▶ Instructions to follow: Given the listing below, reproduce all of it exactly.
--- Supplied material ---
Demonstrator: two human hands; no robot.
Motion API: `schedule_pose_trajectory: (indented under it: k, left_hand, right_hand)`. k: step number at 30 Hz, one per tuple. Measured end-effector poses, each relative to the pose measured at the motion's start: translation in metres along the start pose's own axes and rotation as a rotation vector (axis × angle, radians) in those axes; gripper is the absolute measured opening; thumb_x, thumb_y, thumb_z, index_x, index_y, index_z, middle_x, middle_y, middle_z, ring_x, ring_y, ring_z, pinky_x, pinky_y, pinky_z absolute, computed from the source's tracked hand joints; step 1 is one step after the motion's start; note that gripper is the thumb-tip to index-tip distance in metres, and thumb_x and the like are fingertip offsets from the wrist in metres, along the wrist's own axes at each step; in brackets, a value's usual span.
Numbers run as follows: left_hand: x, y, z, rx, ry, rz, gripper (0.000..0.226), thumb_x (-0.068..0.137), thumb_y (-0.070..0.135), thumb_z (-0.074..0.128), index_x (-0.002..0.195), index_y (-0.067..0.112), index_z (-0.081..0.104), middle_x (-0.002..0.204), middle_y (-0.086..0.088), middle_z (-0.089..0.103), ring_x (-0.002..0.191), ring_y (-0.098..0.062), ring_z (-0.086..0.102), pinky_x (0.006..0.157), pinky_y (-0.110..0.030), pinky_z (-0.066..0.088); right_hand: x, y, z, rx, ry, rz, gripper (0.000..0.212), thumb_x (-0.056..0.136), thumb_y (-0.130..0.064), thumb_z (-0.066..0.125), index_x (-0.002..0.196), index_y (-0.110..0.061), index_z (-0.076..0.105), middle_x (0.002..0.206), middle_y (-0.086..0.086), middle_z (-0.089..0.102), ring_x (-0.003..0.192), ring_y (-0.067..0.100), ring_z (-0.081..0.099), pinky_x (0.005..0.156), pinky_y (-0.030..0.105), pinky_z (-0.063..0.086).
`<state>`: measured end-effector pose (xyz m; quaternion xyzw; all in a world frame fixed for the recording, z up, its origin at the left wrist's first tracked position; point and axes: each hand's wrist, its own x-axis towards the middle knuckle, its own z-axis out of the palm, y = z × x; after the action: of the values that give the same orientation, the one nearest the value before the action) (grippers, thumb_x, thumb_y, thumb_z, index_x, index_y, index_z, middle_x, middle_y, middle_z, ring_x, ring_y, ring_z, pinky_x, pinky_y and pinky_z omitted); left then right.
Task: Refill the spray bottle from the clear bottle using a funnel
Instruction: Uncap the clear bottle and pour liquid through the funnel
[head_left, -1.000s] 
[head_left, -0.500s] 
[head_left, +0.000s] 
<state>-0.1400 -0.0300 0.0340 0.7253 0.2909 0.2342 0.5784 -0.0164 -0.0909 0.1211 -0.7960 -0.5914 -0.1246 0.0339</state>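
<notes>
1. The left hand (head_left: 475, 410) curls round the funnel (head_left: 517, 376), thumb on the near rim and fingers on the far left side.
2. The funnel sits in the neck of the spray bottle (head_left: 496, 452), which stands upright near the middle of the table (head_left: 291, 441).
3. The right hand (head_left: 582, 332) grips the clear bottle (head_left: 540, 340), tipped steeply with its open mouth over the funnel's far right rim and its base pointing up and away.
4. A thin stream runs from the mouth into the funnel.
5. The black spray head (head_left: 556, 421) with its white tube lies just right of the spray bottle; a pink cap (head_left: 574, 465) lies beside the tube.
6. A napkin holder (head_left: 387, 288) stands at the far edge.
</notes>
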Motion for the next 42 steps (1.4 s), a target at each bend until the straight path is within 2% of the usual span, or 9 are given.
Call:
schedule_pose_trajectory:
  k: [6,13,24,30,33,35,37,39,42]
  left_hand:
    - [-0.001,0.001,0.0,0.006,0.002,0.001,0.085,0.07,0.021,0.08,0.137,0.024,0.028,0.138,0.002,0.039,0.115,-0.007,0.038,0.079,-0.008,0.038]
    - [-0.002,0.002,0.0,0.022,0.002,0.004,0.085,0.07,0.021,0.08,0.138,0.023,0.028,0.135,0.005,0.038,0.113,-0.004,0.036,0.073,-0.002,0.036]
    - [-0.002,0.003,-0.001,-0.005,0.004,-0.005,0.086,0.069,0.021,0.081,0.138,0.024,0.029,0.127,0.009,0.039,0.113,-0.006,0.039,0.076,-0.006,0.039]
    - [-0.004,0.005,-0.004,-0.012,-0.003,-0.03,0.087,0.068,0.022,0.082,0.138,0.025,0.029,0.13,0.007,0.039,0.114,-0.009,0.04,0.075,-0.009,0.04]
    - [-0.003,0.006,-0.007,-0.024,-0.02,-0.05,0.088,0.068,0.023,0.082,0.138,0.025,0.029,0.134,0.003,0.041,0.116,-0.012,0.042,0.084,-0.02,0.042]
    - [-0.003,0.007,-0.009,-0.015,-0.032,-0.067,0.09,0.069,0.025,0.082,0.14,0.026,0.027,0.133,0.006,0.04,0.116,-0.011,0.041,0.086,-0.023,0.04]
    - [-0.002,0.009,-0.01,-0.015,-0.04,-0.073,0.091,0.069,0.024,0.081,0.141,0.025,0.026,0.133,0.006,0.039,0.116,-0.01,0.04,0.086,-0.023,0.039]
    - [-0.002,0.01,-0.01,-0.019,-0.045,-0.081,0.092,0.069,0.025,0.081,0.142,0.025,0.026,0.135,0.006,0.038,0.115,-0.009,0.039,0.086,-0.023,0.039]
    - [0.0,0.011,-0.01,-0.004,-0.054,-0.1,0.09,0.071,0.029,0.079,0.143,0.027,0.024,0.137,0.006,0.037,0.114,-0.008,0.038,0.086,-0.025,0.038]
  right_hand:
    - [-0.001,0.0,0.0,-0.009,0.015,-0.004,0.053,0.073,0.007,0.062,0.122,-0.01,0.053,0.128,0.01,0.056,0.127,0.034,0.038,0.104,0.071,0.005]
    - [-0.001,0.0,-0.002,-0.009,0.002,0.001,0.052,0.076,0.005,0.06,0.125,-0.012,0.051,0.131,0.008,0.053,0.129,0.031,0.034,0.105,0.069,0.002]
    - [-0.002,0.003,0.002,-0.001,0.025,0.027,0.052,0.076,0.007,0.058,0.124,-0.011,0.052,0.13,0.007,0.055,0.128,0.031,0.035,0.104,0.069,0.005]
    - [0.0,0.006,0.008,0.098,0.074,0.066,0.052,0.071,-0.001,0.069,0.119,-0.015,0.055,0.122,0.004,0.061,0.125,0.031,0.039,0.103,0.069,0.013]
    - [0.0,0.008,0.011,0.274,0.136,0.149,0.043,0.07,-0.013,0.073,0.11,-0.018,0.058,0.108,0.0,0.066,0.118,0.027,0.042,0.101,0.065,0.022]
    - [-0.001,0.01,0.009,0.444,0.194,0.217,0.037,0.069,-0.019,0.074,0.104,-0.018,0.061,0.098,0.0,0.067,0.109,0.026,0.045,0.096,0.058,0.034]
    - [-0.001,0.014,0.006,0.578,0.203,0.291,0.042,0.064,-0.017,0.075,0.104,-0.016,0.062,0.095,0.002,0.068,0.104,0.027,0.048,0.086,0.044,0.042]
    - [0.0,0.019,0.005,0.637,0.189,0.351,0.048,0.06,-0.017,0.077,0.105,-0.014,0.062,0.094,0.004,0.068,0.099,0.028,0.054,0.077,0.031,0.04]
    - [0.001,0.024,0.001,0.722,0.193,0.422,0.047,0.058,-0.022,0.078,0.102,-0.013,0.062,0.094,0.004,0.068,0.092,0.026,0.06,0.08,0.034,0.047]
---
▶ Exercise solution:
Demonstrator: two human hands; no robot.
Motion API: `schedule_pose_trajectory: (indented under it: k, left_hand, right_hand)`. k: step number at 30 Hz, one per tuple. Measured end-effector poses, each relative to the pose measured at the motion's start: translation in metres along the start pose's own axes and rotation as a rotation vector (axis × angle, radians) in those axes; gripper is the absolute measured opening; thumb_x, thumb_y, thumb_z, index_x, index_y, index_z, middle_x, middle_y, middle_z, ring_x, ring_y, ring_z, pinky_x, pinky_y, pinky_z absolute, computed from the source's tracked hand joints; step 1 is one step after the motion's start; note that gripper is the thumb-tip to index-tip distance in metres, and thumb_x and the like are fingertip offsets from the wrist in metres, along the wrist's own axes at each step; in brackets, a value's usual span.
Numbers run as follows: left_hand: x, y, z, rx, ry, rz, gripper (0.000..0.226), thumb_x (-0.068..0.137), thumb_y (-0.070..0.135), thumb_z (-0.074..0.128), index_x (-0.002..0.195), index_y (-0.067..0.112), index_z (-0.081..0.104), middle_x (-0.002..0.204), middle_y (-0.086..0.088), middle_z (-0.089..0.103), ring_x (-0.002..0.191), ring_y (-0.098..0.062), ring_z (-0.086..0.102), pinky_x (0.006..0.157), pinky_y (-0.110..0.030), pinky_z (-0.066..0.088); right_hand: x, y, z, rx, ry, rz, gripper (0.000..0.212), thumb_x (-0.056..0.136), thumb_y (-0.130..0.064), thumb_z (-0.066..0.125), index_x (-0.002..0.196), index_y (-0.110..0.061), index_z (-0.076..0.105), middle_x (0.002..0.206), middle_y (-0.086..0.086), middle_z (-0.089..0.102), ring_x (-0.003..0.192), ring_y (-0.067..0.100), ring_z (-0.081..0.099), pinky_x (0.005..0.156), pinky_y (-0.030..0.105), pinky_z (-0.063..0.086).
`<state>`: measured end-effector pose (xyz m; quaternion xyzw; all in a world frame fixed for the recording, z up, its origin at the left wrist's first tracked position; point and axes: each hand's wrist, its own x-axis towards the middle knuckle, its own z-axis out of the palm, y = z × x; after the action: of the values that give the same orientation, the one nearest the value before the action) (grippers, thumb_x, thumb_y, thumb_z, index_x, index_y, index_z, middle_x, middle_y, middle_z, ring_x, ring_y, ring_z, pinky_x, pinky_y and pinky_z omitted); left then right.
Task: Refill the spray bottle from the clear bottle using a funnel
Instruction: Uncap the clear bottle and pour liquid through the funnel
[head_left, -1.000s] 
[head_left, -0.500s] 
[head_left, +0.000s] 
<state>-0.1400 -0.0300 0.0340 0.7253 0.2909 0.2342 0.5784 -0.0164 -0.0909 0.1211 -0.7960 -0.5914 -0.1246 0.0339</state>
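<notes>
1. The left hand (head_left: 475, 410) curls round the funnel (head_left: 517, 376), thumb on the near rim and fingers on the far left side.
2. The funnel sits in the neck of the spray bottle (head_left: 496, 452), which stands upright near the middle of the table (head_left: 291, 441).
3. The right hand (head_left: 582, 332) grips the clear bottle (head_left: 540, 340), tipped steeply with its open mouth over the funnel's far right rim and its base pointing up and away.
4. A thin stream runs from the mouth into the funnel.
5. The black spray head (head_left: 556, 421) with its white tube lies just right of the spray bottle; a pink cap (head_left: 574, 465) lies beside the tube.
6. A napkin holder (head_left: 387, 288) stands at the far edge.
</notes>
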Motion for the next 42 steps (1.4 s), a target at each bend until the straight path is within 2% of the usual span, or 9 are given.
Call:
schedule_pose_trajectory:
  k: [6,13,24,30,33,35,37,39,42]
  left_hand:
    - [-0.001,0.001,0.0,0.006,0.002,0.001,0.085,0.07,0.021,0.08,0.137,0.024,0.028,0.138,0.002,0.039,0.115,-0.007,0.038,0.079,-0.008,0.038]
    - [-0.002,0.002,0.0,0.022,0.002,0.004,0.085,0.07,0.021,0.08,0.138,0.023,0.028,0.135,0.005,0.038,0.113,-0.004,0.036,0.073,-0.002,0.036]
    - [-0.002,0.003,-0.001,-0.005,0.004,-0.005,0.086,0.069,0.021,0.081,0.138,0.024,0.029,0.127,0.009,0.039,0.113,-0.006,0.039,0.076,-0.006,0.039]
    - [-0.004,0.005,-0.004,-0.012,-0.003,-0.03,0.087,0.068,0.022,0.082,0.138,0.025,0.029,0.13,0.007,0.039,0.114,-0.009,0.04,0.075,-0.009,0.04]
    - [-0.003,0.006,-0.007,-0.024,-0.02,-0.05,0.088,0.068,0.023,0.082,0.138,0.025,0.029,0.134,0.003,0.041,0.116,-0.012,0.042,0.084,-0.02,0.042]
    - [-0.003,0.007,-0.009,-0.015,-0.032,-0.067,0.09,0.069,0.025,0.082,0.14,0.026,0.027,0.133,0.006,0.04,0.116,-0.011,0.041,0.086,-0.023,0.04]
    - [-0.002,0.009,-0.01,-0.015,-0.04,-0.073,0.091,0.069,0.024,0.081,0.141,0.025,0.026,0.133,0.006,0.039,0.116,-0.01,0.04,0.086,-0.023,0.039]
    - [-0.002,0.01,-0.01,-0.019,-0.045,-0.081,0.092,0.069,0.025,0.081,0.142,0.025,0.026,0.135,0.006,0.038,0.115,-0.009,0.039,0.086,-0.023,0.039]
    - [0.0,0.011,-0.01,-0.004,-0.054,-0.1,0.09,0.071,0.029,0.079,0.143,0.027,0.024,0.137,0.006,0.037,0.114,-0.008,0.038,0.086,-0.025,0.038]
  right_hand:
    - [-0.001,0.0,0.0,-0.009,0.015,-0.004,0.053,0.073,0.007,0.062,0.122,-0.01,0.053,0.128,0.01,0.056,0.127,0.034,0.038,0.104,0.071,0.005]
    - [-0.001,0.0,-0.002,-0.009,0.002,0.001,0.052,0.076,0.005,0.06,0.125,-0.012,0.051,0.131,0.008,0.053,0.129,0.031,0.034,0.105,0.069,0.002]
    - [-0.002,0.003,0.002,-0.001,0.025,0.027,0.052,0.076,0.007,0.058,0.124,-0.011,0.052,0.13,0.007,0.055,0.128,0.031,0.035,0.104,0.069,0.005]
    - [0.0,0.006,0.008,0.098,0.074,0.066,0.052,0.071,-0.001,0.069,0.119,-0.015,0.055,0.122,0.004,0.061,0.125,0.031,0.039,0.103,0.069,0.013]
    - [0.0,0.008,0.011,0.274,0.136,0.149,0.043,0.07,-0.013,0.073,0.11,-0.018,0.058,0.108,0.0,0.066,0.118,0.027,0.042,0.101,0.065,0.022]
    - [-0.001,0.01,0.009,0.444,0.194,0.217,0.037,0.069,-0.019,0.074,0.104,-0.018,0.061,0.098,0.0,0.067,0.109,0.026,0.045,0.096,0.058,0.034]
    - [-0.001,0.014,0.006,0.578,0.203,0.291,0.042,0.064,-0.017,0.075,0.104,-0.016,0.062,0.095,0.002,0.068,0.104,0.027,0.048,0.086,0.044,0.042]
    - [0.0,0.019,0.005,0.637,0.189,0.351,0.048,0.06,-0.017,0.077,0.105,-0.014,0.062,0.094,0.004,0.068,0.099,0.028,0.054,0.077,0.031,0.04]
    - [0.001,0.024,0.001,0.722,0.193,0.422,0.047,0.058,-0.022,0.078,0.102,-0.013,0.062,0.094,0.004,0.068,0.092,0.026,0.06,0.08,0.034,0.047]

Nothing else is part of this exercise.